PROBLEM DETAILS: Across the data below, how many lines have the word "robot" in them? Give the number and nothing else.

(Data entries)
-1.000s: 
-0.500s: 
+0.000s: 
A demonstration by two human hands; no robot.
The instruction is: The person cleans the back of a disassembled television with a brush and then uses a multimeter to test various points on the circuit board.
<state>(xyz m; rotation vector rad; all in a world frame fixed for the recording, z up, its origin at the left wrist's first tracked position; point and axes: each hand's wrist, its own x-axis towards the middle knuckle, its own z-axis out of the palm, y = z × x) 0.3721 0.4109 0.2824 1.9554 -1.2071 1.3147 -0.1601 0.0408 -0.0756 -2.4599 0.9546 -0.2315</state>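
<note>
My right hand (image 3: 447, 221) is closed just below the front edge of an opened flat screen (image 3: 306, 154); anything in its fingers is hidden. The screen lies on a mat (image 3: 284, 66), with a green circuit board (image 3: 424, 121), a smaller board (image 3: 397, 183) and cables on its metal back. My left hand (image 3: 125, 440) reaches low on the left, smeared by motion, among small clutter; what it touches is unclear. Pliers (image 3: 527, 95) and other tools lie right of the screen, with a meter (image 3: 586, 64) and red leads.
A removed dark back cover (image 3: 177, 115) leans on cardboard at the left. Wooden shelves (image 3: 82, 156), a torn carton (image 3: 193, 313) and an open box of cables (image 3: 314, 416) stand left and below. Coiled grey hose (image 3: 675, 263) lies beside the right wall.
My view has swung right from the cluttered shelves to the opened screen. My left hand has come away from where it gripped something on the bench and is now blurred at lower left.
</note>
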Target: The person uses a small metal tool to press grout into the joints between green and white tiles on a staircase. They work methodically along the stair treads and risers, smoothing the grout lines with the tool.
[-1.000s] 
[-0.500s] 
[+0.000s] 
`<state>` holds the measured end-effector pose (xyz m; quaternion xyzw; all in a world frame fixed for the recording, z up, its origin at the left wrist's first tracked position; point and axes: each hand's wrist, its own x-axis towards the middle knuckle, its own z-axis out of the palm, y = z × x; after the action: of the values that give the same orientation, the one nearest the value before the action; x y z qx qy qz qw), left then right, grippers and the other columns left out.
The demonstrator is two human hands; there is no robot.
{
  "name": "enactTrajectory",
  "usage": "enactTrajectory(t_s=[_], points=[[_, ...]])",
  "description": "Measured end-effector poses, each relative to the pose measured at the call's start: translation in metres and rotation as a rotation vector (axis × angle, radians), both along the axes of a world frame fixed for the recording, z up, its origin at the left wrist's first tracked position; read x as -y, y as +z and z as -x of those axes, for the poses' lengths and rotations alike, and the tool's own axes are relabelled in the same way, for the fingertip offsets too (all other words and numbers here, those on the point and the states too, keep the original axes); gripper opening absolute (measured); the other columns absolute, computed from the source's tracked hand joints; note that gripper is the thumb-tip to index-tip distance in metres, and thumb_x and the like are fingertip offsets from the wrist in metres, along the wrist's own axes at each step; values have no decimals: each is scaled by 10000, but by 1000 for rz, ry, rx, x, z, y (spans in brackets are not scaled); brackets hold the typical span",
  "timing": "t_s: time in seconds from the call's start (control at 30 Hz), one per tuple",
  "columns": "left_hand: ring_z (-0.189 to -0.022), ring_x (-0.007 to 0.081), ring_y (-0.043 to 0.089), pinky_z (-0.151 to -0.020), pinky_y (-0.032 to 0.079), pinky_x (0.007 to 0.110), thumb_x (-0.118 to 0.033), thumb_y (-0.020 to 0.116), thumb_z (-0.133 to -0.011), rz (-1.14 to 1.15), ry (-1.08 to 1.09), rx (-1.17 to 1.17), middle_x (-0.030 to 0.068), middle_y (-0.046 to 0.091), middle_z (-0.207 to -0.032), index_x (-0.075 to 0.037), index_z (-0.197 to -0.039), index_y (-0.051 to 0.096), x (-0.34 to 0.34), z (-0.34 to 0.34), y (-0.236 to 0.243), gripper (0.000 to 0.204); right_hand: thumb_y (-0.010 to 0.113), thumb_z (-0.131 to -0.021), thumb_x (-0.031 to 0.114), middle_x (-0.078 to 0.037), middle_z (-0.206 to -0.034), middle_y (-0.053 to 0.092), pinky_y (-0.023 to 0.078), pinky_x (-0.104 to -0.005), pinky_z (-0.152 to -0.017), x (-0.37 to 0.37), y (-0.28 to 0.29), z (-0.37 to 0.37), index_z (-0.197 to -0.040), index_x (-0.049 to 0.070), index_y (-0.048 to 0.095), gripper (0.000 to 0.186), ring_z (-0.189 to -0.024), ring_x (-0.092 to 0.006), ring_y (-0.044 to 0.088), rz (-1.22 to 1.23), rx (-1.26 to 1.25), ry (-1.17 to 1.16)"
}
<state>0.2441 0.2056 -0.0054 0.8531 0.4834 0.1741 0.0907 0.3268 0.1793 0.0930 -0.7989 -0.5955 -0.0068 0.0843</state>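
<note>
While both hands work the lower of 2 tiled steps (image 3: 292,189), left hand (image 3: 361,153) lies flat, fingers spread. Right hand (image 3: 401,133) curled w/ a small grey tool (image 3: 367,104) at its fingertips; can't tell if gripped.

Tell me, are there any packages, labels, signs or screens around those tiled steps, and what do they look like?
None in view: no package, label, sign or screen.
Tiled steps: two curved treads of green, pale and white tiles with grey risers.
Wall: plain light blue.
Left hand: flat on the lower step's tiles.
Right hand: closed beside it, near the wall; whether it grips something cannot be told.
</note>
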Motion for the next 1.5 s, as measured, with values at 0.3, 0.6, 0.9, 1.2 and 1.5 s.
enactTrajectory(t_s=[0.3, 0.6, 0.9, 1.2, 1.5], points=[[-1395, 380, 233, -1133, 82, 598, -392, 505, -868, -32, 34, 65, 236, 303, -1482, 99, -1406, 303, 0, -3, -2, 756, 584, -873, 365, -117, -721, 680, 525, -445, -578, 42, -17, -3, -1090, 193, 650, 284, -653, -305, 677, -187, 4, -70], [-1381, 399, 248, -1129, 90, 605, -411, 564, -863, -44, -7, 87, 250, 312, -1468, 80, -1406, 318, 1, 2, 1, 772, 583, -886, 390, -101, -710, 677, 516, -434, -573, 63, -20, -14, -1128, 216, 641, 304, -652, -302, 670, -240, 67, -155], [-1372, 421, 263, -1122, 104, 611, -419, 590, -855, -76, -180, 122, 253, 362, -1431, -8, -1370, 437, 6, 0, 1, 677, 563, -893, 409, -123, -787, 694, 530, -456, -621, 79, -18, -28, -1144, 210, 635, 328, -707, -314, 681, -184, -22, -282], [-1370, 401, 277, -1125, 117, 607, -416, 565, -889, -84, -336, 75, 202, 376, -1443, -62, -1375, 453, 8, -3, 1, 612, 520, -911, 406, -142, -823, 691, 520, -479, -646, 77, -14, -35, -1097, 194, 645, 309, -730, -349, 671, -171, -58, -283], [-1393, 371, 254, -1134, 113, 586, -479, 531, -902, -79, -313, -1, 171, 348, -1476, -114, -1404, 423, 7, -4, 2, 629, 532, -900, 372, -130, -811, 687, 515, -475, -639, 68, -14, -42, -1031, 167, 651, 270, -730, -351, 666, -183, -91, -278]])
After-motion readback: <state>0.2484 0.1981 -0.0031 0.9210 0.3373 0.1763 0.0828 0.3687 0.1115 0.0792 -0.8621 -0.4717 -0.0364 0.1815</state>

EXERCISE OUTPUT: 2